Monthly Update

The S&P 500 is now riding a 5 month winning streak and is putting in an impressive full year performance in just the 1st half of 2021. Optimism with a full reopening of the US economy, and a trend towards one overseas, remains the main catalyst. Yes, there is a new Covid variant that we are dealing with but thus far it has been proven the current vaccines are effective. We need to get more people vaccinated and we are headed in that direction. This said, there was some bifurcation under the hood of the market in June. Growth stocks rallied, led by tech, while value stocks were down.
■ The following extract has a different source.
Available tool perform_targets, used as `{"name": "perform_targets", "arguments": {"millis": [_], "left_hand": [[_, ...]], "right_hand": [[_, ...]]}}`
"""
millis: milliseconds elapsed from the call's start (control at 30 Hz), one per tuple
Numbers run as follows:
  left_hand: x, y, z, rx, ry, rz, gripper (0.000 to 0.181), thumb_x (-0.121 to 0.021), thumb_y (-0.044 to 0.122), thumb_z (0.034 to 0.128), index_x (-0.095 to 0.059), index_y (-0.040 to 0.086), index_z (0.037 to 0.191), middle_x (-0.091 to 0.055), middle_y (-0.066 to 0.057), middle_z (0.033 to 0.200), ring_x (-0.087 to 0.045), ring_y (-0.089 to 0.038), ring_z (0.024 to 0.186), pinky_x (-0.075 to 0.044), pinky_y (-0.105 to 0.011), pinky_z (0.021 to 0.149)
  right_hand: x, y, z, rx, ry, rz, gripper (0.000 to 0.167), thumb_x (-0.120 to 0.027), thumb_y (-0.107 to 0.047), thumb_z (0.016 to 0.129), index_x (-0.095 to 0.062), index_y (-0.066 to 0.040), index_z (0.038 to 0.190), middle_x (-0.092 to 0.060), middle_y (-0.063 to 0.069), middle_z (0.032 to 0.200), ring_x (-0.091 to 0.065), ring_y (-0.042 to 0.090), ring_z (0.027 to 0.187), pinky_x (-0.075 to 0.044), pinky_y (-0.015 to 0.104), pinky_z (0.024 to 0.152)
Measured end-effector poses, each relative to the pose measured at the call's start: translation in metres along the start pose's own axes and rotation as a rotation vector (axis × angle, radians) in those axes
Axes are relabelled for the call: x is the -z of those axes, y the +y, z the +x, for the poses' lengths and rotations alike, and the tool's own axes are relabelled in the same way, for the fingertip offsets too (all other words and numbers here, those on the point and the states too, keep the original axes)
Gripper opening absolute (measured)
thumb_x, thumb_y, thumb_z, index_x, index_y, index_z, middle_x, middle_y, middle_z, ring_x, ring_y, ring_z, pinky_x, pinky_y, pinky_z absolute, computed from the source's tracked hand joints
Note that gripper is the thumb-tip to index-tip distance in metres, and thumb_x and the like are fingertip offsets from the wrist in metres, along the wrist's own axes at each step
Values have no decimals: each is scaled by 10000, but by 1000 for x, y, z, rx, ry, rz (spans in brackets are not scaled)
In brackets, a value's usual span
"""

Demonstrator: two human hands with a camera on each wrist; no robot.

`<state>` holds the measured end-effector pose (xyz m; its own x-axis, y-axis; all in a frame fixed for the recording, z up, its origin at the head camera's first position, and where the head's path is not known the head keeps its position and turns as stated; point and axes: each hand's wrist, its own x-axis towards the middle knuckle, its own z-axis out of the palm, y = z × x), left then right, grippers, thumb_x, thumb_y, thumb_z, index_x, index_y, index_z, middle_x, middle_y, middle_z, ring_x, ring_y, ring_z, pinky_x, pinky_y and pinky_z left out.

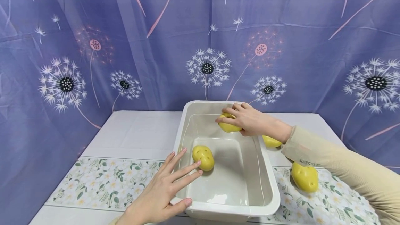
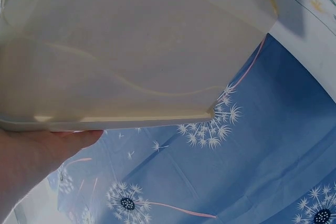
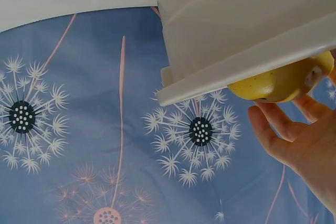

The Fed opened the door to potentially trimming to their asset purchase program which resulted in another rotation. European stocks rallied as well, but Asian markets were more mixed.

I mentioned the global reopening as the ‘main’ catalyst, but I also believe that there is a growing consensus that the high inflation we are currently experiencing at both the producer level as well as for consumers is only a temporary phenomenon. If that is the case, the current price jumps will soon resolve themselves and mean revert. That would be a relief to not just businesses and wage earners, but also for the Federal Reserve. While the US economy is far away from the Covid emergency of last year, monetary policy is still running at an emergency pace. If the inflation is not so transitory, the Fed could be forced to tighten policy sooner than they plan. I am not in the transitory camp. I think inflation will remain more sticky than currently believed and when trying to figure out and predict markets and the economy in the 2nd half of 2021, I think their behavior will be determined by the direction of inflation, inflation, and inflation.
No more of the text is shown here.